Dancing and Disaster: 5

This statement disconcerted Indira, who, of all those present, probably understood me the least.

‘It’s okay,’ Jay reassured her. ‘This is Ves. Her idea of evil is making people eat too much cake. Or turning your hair fabulous colours without telling you.’

I frowned. ‘I’m sure I could think of something more diabolical than that.’

‘When you do, I’d be delighted to hear about it,’ said Jay. Words that would, probably, haunt him someday soon.

Indira just shook her head. I think the gesture meant “I give up trying to understand this” more than an utter rejection of my entire personal worth, but one never knows.

‘I, for one, am entirely in favour of Evil Ves,’ said Zareen. ‘I see honorary membership of the School of Weird in your future. School tie and and everything.’

‘Hey. Weird and Evil aren’t the same thing, Zar. Haven’t you kept saying that.’

‘Maybe I was lying.’ She shook out her green-streaked black hair, smiling with cat-like satisfaction. ‘I’m Evil like that.’

‘Anyway,’ said Emellana, mildly intervening. ‘Shall we go?’

‘Onward,’ I said. ‘Right after I pick up our picnic from Kitchen.’

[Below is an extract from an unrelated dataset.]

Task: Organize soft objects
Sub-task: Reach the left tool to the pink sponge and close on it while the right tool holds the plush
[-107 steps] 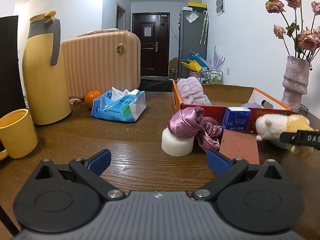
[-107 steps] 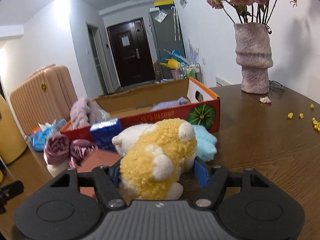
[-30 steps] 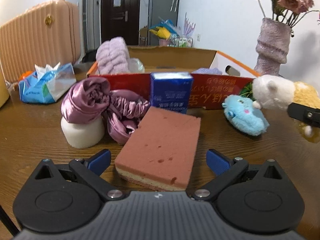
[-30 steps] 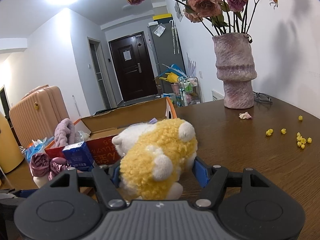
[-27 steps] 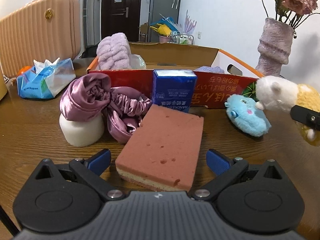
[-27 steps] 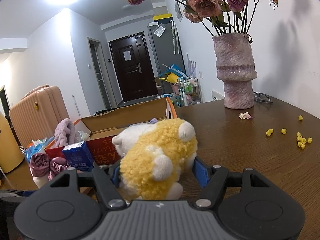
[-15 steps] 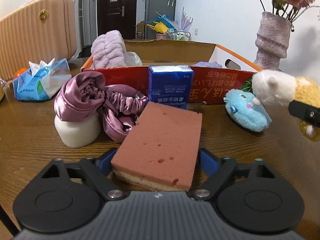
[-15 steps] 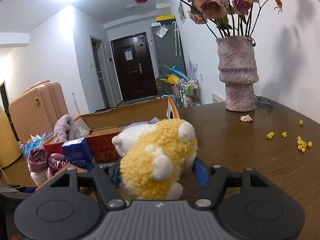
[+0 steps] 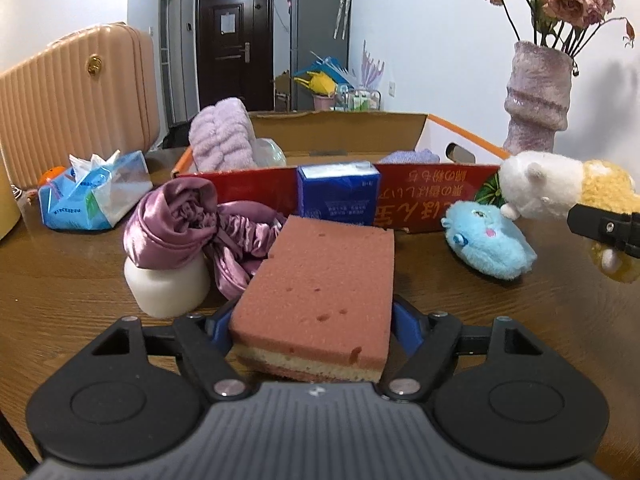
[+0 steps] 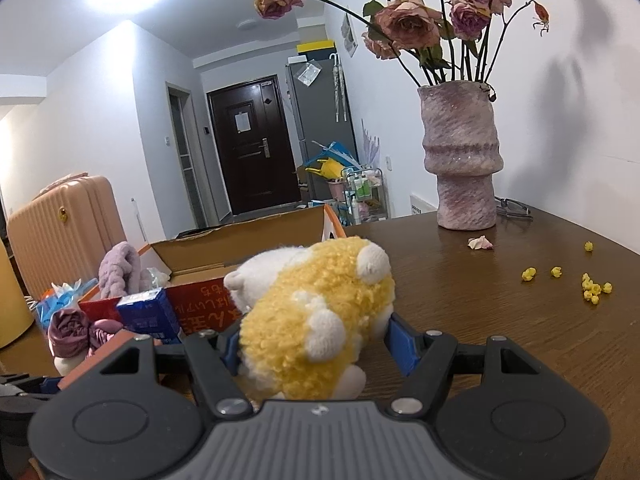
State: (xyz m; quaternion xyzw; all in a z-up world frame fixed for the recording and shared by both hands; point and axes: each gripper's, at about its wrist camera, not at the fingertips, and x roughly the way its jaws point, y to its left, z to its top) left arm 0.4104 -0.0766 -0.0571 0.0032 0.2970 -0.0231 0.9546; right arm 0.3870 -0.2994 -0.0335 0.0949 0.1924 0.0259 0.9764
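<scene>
My left tool (image 9: 312, 326) is closed on the near end of the pink sponge (image 9: 320, 280), blue pads pressing both long sides. Sponge lies flat on the wood surface (image 9: 60, 288), far end near the blue tissue pack (image 9: 338, 194) that stands against the red cardboard box (image 9: 420, 196). My right tool (image 10: 314, 346) is clamped on the yellow-and-white plush (image 10: 316, 312). Blue plush (image 9: 486, 242) lies just right of the sponge; purple satin cloth (image 9: 180, 224) is draped on a white block to its left.

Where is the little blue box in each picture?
Left wrist view: the blue box stands center, behind the sponge, against the red carton.
Right wrist view: the blue box is lower left, beside the same carton.
Shared landmark: the purple vase.
</scene>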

‘Ves,’ said Jay, with a faint sigh, ‘we aren’t delving into the frozen wastes, battling for survival against the uncaring elements. There’ll be food.’

‘You said that so beautifully.’

‘And it made not the slightest difference to you, did it.’

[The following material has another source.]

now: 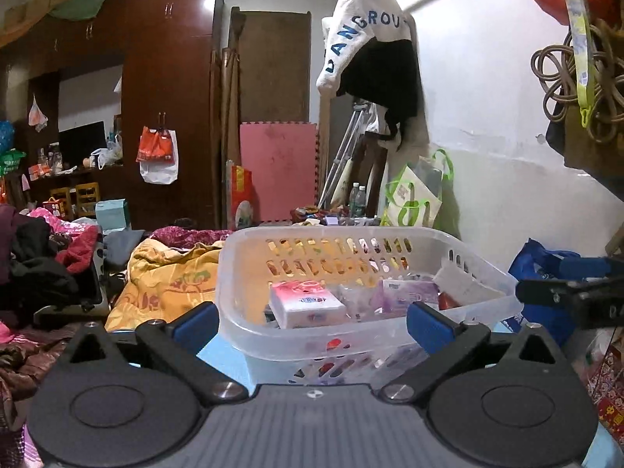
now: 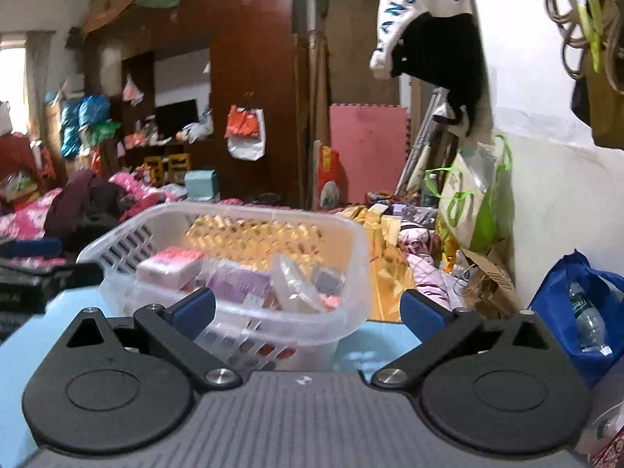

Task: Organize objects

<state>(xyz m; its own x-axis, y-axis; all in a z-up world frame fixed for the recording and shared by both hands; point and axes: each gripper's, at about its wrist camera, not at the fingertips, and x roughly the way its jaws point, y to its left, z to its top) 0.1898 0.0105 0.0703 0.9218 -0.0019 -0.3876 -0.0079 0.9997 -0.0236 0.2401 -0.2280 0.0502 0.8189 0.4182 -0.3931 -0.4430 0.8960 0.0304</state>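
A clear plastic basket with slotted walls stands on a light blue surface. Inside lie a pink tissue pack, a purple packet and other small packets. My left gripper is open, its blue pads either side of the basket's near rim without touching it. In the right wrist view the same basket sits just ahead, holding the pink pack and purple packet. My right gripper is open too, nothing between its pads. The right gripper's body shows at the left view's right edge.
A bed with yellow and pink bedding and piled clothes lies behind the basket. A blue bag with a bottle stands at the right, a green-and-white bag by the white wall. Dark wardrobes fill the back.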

I beamed at Jay and exited stage left, en route straight to the pantry.

***

I met up with the rest of Team Unstoppable outside the House. Not at the front door, obviously. That would be far too mundane. I found them skulking in the cellar, as befit such a shady mission. They were gathered around the Way-henge, Zareen leaning casually against the wall, Indira standing stock-still and tense in a corner, Emellana apparently thinking of something else entirely, and Jay pacing up and down, his phone in his hand. Everyone looked up sharply as I barrelled through the door, then relaxed when they saw it was me.

‘Okay,’ I panted, having done a wee bit of running on my way downstairs. ‘I’ve got something for everyone.’

‘Samosas?’ said Jay.

‘Check. Bhajis for Indira.’

Indira actually smiled, a bit. Nothing like food to cheer people up.

‘Halva for Zareen.’

‘Pistachio?’

‘Of course.’

I was instantly divested of the article in question, Zareen snatching it out of my hands like a greedy child, and disappearing it with a flick of her fingers. Only a swirl of shadow remained where the halva had been, and that soon dissipated.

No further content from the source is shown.